From: Robin Hanson (rhanson@gmu.edu)
Date: Fri Jul 04 2003 - 13:33:36 MDT
On 7/4/2003, Hal Finney wrote:
> >... In many worlds, you have a straightforward way
> > to calculate probabilities, namely counting worlds, that gives a
> > *different* answer, which is a much more serious problem. You can deal
> > with this problem by positing an infinity of "minds" per "world", which
> > then split during measurements due to some unknown process. Or you can
> > state decision theory axioms that declare that we do not care about
> > counting worlds. Neither of these is very satisfactory in my opinion.
>
>I think the decision theory approach is relatively promising. I don't
>know that the axioms really declare that we don't care about counting
>worlds. In the end, it's true, we conclude that rationally we should
>act as though the standard QM "Born" probabilities hold and ignore
>the simple mechanism of counting worlds. That is a deduction from the
>axioms and is therefore implicit in them. But the axioms are intended
>to present a plausible definition of what constitutes rational behavior.
>They don't start right off declaring that we ignore world counts.
But they don't seem very plausible to me. They are just what you need
to get the Born rule.
>A simpler approach just occured to me. Let's consider a photon which is
>emitted in a polarized state and encounters a polarizer tilted to give
>a 10% chance of passing. As Damien describes, if each photon splits
>the world into two, then the fraction of worlds that see the 10/90
>probabilities becomes vanishingly small.

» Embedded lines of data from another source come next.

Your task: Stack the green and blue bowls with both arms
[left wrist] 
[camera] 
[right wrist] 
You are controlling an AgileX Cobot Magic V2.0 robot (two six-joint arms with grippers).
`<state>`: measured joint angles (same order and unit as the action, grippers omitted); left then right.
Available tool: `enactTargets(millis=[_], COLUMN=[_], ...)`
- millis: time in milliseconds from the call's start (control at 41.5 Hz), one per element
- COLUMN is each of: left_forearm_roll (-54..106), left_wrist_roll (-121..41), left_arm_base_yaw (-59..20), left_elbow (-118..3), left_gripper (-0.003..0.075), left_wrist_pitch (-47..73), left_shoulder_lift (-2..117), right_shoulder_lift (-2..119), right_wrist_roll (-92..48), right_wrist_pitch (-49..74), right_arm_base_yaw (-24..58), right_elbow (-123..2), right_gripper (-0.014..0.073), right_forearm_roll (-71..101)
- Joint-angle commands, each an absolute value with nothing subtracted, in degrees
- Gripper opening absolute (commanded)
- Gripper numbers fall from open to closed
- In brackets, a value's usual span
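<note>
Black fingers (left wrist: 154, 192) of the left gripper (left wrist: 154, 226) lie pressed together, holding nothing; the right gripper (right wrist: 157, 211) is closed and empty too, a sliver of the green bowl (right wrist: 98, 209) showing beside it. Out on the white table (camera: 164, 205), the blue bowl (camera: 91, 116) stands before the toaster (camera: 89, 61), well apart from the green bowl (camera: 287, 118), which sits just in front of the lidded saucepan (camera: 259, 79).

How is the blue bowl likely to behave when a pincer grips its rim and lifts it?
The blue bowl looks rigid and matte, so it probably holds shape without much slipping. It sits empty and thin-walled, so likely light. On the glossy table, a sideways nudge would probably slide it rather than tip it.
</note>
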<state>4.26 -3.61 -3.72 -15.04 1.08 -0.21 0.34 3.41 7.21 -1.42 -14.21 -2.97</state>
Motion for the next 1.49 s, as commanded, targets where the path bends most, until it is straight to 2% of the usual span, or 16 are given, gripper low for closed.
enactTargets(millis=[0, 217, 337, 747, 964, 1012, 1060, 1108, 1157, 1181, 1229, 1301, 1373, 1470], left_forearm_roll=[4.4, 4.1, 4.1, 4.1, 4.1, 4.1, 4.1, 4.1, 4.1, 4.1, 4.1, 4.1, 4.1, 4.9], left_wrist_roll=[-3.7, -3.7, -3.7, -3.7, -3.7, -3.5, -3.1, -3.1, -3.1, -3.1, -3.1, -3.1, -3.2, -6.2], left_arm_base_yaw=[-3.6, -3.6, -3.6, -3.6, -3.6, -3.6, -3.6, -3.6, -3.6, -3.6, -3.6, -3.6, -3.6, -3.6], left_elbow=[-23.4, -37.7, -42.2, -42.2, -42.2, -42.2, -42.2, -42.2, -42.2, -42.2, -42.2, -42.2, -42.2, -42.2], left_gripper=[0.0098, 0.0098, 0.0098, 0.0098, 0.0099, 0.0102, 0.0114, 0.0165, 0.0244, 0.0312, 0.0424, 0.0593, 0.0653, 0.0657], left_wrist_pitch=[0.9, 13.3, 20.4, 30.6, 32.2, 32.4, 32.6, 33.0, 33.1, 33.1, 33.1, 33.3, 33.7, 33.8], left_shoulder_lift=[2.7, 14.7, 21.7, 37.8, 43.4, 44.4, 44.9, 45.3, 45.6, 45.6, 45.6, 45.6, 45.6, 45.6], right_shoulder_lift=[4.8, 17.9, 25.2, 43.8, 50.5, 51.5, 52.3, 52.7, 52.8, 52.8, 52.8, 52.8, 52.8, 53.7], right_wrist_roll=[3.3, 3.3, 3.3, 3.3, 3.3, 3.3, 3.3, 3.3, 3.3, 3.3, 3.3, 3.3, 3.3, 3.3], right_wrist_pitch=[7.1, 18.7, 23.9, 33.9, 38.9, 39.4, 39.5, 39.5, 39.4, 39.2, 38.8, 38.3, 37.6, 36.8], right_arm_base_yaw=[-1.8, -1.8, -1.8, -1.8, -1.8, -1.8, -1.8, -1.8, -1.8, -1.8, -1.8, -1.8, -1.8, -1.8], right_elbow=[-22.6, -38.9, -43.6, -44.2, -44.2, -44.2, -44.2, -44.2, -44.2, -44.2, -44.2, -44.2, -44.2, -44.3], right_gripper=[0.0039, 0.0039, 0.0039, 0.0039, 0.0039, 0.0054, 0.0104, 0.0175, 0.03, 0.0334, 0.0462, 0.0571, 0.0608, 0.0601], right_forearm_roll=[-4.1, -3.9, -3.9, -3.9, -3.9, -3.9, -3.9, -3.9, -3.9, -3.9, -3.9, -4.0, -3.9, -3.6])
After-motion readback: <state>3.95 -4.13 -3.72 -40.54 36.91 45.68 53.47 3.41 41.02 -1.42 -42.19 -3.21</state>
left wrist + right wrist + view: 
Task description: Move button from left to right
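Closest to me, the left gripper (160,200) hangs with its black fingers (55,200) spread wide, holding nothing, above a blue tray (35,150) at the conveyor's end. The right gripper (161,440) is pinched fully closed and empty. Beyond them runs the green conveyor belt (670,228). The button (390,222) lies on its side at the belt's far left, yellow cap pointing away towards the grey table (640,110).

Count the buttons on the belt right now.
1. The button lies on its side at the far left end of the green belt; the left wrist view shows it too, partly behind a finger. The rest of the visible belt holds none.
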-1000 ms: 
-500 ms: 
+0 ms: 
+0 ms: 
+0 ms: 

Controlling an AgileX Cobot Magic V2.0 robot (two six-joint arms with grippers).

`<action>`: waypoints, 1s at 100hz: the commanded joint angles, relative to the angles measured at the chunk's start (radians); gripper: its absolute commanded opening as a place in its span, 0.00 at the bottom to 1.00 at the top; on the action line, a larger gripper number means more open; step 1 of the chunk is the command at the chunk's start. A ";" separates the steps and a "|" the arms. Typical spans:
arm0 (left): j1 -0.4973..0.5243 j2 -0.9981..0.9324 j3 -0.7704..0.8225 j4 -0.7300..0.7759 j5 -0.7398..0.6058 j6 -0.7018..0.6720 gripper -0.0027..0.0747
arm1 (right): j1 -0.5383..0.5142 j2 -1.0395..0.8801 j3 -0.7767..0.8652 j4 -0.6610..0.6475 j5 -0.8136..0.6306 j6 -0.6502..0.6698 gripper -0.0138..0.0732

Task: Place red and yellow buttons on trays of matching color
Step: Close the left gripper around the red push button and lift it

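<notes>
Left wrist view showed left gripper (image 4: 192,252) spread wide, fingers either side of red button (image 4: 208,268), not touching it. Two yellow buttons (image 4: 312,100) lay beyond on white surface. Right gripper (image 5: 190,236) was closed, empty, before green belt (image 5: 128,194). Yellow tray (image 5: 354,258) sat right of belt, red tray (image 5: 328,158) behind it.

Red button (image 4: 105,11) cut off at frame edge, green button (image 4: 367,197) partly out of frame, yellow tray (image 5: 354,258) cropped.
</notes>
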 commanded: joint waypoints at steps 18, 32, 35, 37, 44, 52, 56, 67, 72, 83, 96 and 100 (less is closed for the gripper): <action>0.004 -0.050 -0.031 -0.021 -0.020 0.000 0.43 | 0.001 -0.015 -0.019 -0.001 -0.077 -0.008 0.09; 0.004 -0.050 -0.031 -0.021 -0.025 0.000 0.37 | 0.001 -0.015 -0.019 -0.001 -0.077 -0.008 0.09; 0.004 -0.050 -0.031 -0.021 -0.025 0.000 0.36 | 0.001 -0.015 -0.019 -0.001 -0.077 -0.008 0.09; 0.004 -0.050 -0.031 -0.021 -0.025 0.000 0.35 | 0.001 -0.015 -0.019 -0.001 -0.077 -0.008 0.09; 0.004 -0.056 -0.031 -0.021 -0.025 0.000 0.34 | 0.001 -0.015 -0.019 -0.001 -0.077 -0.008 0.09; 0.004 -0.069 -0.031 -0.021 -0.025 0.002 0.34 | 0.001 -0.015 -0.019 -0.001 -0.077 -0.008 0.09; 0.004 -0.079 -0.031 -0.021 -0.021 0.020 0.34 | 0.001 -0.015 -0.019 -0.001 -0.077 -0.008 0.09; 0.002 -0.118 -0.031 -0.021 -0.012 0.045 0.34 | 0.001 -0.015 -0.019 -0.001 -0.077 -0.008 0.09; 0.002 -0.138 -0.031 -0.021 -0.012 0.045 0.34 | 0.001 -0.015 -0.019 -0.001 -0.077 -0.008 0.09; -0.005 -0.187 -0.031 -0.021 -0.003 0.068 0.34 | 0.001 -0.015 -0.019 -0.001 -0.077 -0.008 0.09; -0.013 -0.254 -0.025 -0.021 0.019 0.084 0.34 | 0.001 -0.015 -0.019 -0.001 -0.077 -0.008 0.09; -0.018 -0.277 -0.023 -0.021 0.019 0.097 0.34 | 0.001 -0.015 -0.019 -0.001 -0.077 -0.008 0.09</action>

>But does it really split like this? ...
>... even a single emission and polarization-measurement of a photon
>does not actually split the universe into two parts; it splits it into
>an infinite number of parts. Even if it turns out that photon emission
>is not truly continuous, that it can only happen at multiples of the
>Planck time or whatever, that's still a truly enormous number of parts.
>And the point is that among this humongous split, 10% of the universes
>will see the photon pass through the polarizer, and 90% will see it
>be absorbed. Given this reality, a simple counting rule does in fact
>reproduce the Born probabilities. It was only because we abstracted away
>the enormous additional complexity of the world in order to focus on the
>polarizer interaction that we thought the universe split into two just
>two branches.
You say it works in this example, but I don't see it. Can you show us
explicitly how you can calculate your 10%/90% figure in this example.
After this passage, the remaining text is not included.